* ABOUT THIS EXERCISE
Gather all lines in the data that hold the string "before".

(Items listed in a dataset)
+ + + + +

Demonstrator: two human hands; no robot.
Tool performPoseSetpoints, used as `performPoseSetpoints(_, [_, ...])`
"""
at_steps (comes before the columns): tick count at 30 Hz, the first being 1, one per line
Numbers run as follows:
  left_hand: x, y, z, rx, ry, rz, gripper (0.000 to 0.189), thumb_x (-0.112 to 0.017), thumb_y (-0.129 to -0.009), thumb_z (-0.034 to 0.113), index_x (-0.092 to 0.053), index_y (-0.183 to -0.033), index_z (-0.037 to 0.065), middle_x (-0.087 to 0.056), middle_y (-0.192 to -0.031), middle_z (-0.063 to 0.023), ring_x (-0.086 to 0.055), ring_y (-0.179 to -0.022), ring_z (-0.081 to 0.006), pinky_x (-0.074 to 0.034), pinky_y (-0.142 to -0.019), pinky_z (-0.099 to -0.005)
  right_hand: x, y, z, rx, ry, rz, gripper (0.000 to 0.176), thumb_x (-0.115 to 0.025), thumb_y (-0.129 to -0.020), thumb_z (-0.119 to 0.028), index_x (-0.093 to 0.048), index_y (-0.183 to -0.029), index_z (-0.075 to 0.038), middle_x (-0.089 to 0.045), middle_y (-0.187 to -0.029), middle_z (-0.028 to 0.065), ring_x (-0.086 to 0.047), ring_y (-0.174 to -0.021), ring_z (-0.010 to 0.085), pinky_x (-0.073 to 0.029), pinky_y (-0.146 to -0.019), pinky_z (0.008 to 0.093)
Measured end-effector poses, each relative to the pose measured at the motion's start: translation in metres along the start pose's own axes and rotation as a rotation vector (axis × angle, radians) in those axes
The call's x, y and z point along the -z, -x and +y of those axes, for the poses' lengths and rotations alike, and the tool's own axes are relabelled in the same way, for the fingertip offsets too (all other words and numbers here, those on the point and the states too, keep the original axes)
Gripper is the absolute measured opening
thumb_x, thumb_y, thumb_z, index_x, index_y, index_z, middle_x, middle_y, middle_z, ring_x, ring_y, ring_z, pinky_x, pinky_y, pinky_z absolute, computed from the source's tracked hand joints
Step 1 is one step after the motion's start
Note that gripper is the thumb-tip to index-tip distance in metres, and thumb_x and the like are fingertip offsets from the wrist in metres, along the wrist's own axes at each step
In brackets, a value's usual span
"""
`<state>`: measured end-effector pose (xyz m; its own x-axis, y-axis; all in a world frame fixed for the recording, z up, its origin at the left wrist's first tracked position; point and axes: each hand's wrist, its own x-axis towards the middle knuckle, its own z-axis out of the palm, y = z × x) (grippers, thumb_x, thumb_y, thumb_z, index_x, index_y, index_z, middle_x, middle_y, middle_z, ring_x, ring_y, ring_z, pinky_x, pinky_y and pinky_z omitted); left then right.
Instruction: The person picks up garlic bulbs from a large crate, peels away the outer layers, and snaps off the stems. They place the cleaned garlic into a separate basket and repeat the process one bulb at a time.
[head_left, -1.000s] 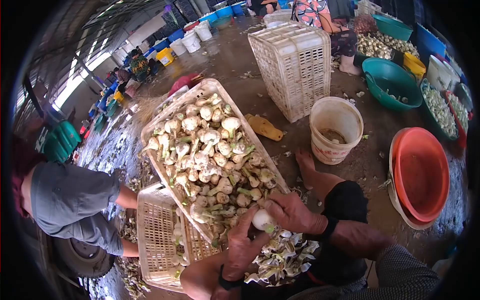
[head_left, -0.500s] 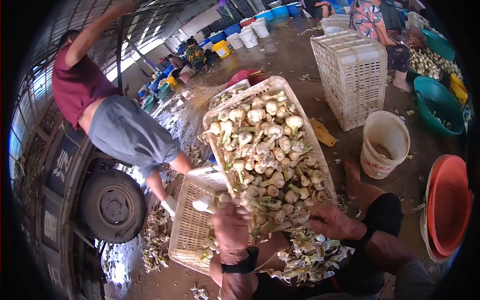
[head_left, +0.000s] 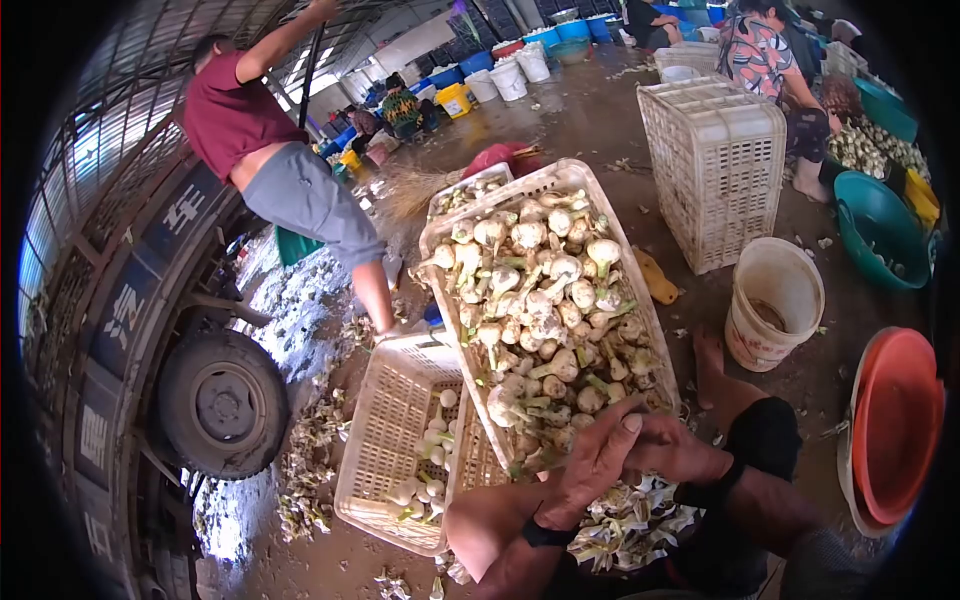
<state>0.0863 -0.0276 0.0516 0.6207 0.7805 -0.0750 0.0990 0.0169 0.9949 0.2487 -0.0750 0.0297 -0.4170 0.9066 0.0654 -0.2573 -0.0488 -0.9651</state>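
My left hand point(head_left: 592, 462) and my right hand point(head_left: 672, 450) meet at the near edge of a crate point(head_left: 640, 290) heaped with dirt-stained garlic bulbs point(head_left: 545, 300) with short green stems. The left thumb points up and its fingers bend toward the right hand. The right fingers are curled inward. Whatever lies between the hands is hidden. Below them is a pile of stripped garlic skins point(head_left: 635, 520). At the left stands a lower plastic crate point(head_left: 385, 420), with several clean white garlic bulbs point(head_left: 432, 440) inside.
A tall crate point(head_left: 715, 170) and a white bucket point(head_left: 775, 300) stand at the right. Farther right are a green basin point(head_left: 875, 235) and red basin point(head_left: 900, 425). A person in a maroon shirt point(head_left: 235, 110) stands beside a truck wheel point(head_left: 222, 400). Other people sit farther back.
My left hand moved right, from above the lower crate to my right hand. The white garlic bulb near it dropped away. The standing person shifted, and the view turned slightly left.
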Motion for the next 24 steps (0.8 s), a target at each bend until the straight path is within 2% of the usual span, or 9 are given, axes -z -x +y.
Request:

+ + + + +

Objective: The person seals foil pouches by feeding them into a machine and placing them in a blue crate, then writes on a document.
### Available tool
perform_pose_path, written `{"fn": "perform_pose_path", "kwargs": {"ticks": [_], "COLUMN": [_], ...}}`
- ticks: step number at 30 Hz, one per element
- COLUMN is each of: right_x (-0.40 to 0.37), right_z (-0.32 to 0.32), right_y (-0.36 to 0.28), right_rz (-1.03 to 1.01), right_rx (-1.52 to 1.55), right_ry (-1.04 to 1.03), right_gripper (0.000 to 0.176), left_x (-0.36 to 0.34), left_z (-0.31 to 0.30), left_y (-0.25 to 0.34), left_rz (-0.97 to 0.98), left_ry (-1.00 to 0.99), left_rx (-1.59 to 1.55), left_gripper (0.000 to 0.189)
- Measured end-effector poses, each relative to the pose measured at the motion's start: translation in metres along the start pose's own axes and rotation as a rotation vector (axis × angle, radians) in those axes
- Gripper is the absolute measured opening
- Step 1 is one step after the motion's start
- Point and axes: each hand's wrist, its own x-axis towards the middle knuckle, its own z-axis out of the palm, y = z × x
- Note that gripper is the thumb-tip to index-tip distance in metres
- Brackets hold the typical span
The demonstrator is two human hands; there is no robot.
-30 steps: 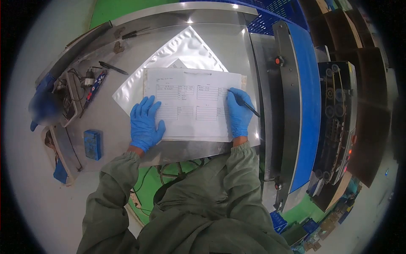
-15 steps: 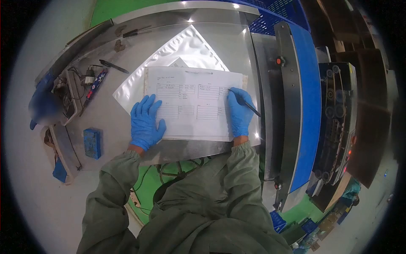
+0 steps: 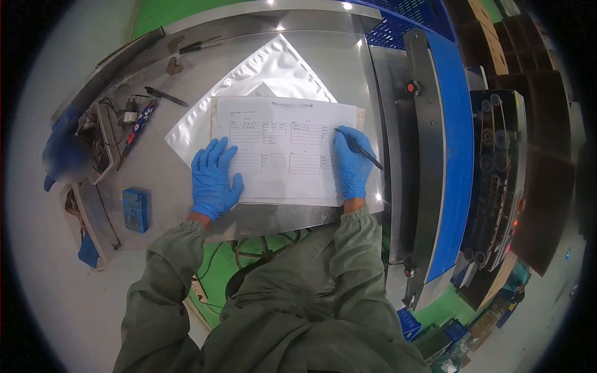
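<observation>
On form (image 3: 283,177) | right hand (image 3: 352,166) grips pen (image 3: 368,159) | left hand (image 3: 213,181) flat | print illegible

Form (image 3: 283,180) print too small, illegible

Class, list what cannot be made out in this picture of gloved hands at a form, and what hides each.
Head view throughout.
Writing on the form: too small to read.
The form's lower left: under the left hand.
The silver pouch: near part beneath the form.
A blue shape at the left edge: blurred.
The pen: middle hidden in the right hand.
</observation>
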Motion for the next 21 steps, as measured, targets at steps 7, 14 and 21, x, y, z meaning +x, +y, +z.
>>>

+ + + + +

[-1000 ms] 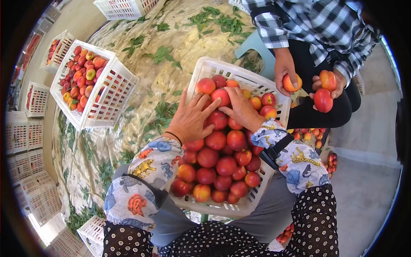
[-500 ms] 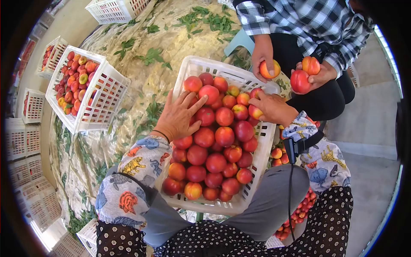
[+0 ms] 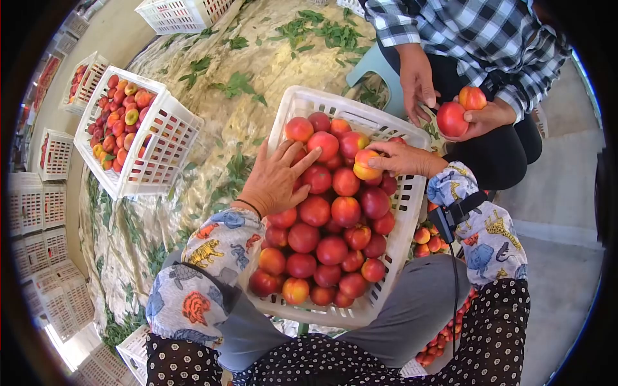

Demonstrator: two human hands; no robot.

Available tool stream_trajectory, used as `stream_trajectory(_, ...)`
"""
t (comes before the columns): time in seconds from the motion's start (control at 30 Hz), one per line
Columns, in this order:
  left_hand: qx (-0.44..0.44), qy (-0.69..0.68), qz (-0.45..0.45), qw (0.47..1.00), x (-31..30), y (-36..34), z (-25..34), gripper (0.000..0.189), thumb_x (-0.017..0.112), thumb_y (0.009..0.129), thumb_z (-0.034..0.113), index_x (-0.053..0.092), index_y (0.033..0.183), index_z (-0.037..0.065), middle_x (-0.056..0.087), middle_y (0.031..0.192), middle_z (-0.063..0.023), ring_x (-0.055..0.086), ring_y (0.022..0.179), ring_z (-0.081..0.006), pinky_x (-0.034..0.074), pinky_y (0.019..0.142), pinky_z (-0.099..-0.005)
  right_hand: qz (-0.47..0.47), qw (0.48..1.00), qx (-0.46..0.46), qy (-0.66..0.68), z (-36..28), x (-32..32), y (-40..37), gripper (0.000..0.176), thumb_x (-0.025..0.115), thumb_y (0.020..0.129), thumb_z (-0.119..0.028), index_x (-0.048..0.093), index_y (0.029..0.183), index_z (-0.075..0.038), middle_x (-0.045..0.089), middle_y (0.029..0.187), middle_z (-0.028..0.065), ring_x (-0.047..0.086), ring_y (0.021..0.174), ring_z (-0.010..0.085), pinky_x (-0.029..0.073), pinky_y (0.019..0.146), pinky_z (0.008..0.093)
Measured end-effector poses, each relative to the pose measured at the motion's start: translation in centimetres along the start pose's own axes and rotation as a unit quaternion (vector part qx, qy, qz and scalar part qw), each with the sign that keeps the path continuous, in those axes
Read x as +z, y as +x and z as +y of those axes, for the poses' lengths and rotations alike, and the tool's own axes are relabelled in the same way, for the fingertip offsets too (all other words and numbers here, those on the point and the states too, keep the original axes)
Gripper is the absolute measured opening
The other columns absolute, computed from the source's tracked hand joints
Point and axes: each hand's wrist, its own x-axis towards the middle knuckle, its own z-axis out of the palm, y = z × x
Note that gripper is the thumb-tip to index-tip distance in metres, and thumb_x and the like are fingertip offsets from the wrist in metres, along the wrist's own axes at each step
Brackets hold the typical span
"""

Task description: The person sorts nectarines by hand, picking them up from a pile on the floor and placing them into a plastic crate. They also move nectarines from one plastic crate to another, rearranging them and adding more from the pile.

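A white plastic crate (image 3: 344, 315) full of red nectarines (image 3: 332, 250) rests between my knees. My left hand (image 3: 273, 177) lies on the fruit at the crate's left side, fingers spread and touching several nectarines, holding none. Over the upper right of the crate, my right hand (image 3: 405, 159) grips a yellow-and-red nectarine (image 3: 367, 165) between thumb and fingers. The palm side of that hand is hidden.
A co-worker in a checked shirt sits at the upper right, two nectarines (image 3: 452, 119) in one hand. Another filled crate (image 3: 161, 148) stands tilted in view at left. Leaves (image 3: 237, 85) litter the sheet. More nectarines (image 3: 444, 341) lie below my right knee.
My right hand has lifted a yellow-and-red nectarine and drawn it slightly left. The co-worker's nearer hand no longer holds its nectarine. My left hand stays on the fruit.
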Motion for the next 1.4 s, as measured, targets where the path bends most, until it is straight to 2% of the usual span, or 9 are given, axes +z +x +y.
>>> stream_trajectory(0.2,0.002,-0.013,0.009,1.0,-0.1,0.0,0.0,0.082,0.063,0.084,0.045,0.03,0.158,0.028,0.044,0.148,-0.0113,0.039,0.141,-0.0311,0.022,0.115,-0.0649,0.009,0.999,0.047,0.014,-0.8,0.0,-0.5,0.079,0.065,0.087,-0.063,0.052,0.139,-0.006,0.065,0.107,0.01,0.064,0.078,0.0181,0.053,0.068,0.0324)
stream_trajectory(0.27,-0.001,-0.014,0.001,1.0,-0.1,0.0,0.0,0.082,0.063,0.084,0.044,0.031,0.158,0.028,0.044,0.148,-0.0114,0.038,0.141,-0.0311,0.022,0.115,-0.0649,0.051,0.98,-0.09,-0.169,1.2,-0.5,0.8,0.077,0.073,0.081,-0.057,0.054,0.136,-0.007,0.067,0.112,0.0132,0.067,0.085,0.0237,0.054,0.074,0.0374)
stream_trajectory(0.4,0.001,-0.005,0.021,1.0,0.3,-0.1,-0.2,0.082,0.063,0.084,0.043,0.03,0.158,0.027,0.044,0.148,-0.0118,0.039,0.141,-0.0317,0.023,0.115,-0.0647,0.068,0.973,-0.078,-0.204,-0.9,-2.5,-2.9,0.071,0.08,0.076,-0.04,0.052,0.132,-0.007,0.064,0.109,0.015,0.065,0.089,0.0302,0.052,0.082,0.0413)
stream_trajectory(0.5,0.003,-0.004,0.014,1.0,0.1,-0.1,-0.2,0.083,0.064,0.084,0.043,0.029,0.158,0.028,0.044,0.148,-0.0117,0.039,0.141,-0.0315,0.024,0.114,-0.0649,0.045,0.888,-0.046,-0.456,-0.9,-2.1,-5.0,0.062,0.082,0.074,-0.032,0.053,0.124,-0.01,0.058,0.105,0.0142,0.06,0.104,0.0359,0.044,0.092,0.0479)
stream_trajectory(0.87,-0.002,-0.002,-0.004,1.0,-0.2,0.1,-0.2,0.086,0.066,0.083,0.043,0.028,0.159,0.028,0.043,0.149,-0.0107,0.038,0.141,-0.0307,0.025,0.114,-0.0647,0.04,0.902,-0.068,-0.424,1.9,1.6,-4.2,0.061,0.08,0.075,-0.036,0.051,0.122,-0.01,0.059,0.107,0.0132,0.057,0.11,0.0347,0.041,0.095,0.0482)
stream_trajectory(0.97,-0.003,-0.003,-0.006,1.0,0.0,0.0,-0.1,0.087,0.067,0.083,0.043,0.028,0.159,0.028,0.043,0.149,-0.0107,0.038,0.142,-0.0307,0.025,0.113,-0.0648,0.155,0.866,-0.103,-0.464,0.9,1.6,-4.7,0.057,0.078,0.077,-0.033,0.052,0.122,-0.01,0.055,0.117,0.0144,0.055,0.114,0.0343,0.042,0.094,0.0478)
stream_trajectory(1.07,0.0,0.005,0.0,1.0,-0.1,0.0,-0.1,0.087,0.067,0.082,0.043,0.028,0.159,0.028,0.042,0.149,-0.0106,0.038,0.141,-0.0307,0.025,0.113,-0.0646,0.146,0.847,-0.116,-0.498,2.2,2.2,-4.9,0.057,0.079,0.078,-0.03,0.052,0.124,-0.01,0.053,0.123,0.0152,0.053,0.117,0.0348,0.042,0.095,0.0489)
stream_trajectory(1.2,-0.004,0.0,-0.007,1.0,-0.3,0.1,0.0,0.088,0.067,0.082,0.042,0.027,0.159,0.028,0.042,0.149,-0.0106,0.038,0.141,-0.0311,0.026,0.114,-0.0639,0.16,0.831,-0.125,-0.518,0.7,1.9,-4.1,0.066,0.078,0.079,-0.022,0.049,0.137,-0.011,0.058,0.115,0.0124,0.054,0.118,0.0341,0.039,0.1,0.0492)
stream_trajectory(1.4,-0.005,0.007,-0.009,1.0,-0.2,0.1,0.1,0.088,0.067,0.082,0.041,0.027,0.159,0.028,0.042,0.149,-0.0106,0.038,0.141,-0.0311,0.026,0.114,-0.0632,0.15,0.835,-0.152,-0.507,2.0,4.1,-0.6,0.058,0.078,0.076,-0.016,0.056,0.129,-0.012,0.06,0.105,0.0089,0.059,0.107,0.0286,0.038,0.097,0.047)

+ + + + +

* RESPONSE TO THIS EXERCISE
at_steps (comes before the columns): tick count at 30 Hz, the first being 1, one per line
t (comes before the columns): time in seconds from the motion's start (control at 30 Hz), one per line

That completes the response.